The lesbianism out the way, we are launched into Page’s world of living her life identifying as a man.  For Page, this means dating women, but has the problem of not being able to sit on tall barstools because she is too petite.  Cue the claim that she knew she was a boy aged 4, that she tried to pee standing up and that she asked her mother: ‘Can I be a boy?’ (page 14).  

Petite Page then claims that from the age of 10 she was addressed as if she were a boy, things like being told ‘thanks bud’.  Her internal world, she claims, was taken up by her imagining herself as male and identifying herself with male heroes, Batman and the like (as nearly all girls do for the lack of heroines).  
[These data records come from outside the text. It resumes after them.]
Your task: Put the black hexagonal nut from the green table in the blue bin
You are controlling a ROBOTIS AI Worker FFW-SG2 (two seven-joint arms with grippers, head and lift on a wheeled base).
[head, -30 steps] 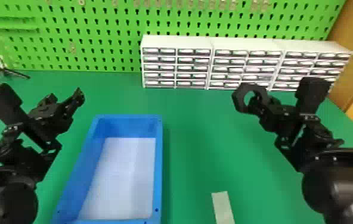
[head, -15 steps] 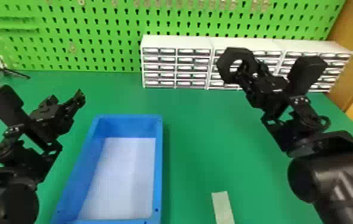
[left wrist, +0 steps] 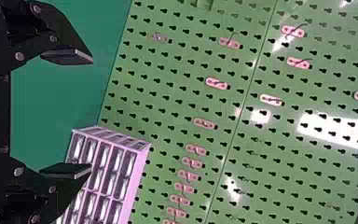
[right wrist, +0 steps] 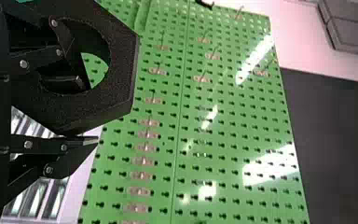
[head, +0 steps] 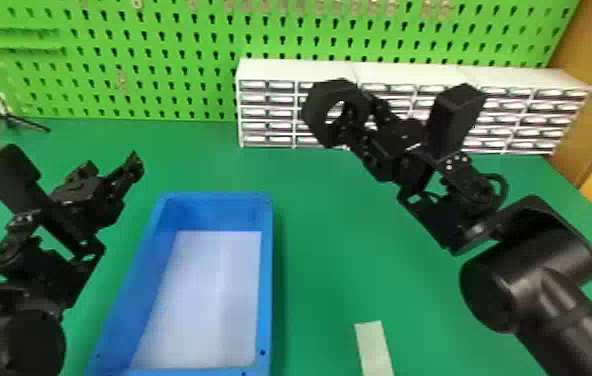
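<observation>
My right gripper (head: 347,131) holds the black hexagonal nut (head: 316,112) in the upper middle of the head view, raised above the green desk (head: 320,225). My fingers there are closed on one side of the ring: in the right wrist view, one finger reaches into the hole and the other (right wrist: 79,154) lies along the outer side, so that the wall of the nut sits between them. From my head I see the hole turned partly toward me, with the white drawer cabinet (head: 290,70) behind it.

My left gripper (head: 110,166) is parked at the left of the frame, just beside the far left corner of the blue bin (head: 267,280). Its fingers stand wide apart with nothing between them.

The bin is on the desk, left of centre in the lower half of the frame, and its floor looks pale. The nut is up and to the right of it in the frame, outside its rim. A pale strip (head: 374,345) lies on the desk at the lower edge, right of the bin. Across the back stands a green pegboard (head: 160,65), and a black tripod (head: 7,117) rests at the upper left.
</observation>
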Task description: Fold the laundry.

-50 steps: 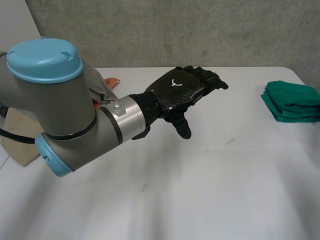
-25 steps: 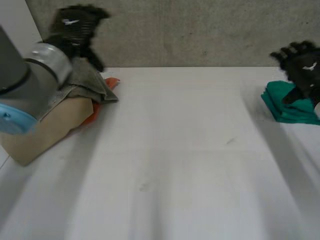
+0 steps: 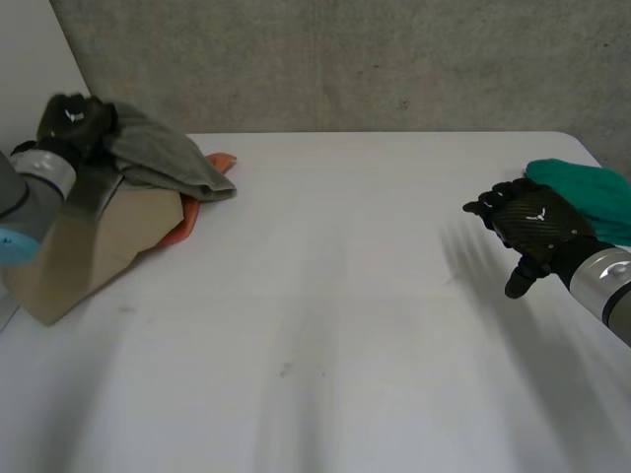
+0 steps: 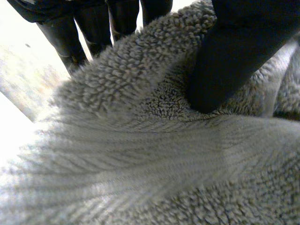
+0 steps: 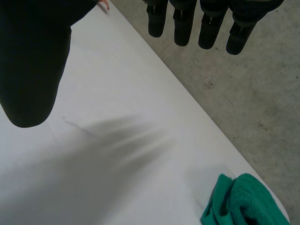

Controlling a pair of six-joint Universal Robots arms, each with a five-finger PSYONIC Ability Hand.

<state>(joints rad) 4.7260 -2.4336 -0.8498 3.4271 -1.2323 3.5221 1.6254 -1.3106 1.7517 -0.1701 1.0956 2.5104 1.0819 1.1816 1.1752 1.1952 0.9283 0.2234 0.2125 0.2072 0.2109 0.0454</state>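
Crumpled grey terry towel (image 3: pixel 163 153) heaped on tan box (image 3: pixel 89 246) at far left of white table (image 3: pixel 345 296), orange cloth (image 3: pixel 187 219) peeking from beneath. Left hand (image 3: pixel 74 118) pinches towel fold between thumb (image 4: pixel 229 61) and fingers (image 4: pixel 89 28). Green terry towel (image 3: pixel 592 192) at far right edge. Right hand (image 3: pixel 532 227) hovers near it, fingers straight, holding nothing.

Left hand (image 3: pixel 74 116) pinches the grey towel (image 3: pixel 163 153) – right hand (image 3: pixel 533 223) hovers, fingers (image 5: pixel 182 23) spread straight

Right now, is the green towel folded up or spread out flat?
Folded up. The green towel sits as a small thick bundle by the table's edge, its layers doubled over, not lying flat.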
It was boys who provided her with her first sexual experiences.  Page’s sexuality is more than a little bit undecided, regardless of her protestations of her preference for females, an ambivalence which is never explained.  The first boy she kissed, she would pass notes with, which made a ‘flutter in her lower back’ (page 18).  Neatly subverting this heterosexuality into a queer experience, she claims that when she and her boyfriend were together they would be called ‘faggots’. 

Action figures

Aged 8 she moved with her mother to live in a new neighbourhood.  The year was 1994.  We learn that life was essentially comfortable – her mother was able to afford to buy a home – but that ominously the area had been previously razed to the ground by the Halifax explosion.  Mum was a schoolteacher, so must have been around for the holidays to look after her little girl, yet the picture which is painted is of this relationship is tinged with sadness, despite recollections of being taken out on days out and visits to restaurants.  ‘It is so sad that all the static had to get in the way as I aged,’ says Page, reflecting on the relationship now.  

Roughhousing

Page genuinely had some very unstable family arrangements.  Living two weeks with her mother and then two weeks with her father, Linda her stepmother and Linda’s children.  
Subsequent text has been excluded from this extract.